Assigned task:
Could you retype the material, starting at its first line and ending with the line holding "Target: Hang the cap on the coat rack", and keep the pictures out?

Data segment:
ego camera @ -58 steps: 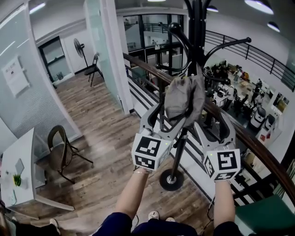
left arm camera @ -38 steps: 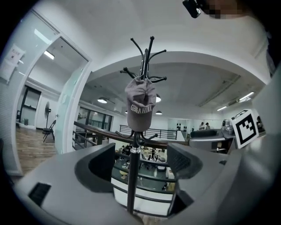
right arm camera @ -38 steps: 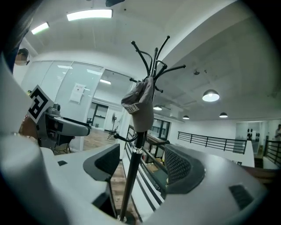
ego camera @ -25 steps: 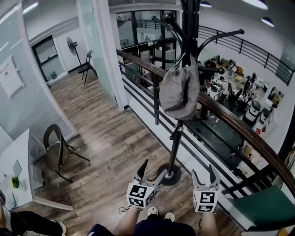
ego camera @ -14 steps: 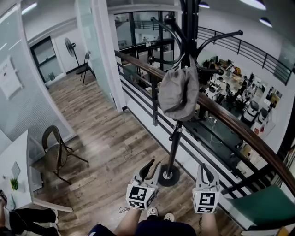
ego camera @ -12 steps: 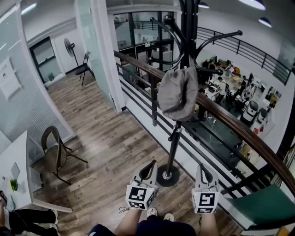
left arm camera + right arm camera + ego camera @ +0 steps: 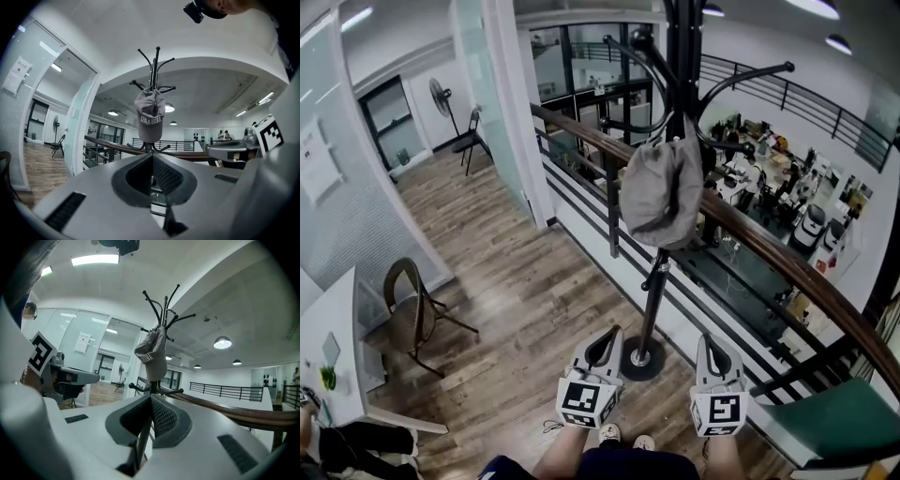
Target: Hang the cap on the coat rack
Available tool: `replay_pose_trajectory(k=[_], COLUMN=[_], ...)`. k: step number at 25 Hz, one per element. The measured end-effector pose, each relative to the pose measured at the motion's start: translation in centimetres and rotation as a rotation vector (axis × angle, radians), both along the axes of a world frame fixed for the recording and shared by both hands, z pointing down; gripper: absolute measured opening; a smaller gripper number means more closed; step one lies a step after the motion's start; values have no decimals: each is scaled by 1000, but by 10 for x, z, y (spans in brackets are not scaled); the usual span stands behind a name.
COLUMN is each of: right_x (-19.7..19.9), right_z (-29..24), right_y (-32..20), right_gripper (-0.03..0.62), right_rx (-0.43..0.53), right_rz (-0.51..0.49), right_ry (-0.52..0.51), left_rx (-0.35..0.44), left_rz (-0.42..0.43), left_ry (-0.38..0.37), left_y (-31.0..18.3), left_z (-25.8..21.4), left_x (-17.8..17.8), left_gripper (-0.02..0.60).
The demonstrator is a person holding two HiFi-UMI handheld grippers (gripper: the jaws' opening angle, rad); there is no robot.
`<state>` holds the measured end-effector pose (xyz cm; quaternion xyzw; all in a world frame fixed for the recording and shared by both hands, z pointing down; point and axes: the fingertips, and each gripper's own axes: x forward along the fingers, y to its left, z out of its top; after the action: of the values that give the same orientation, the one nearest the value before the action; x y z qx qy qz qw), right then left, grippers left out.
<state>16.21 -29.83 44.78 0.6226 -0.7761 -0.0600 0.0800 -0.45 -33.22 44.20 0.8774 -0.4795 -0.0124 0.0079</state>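
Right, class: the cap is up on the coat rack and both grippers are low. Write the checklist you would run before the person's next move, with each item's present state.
1. Cap hangs high on the coat rack: ok.
2. Left gripper lets nothing ride along: ok. Its jaws have just been closing and meet with nothing between them.
3. Right gripper likewise: ok. Its jaws have just been closing and are shut with nothing between them.
4. Both grippers stand apart from the cap and the rack: ok, they are low and close to the person.
5. Rack stands upright on its base: ok.
6. Cap is seated firmly on its hook: cannot tell, because the cap covers the contact.
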Motion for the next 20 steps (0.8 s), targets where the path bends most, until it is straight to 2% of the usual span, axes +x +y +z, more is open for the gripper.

Written reply:
ego camera @ -58 steps: 
left arm camera @ -38 steps: 
right arm camera @ -38 steps: 
ego camera @ -25 steps: 
ego camera @ -14 steps: 
ego camera @ -12 steps: 
left arm camera + right arm camera + ego camera @ +0 steps: 
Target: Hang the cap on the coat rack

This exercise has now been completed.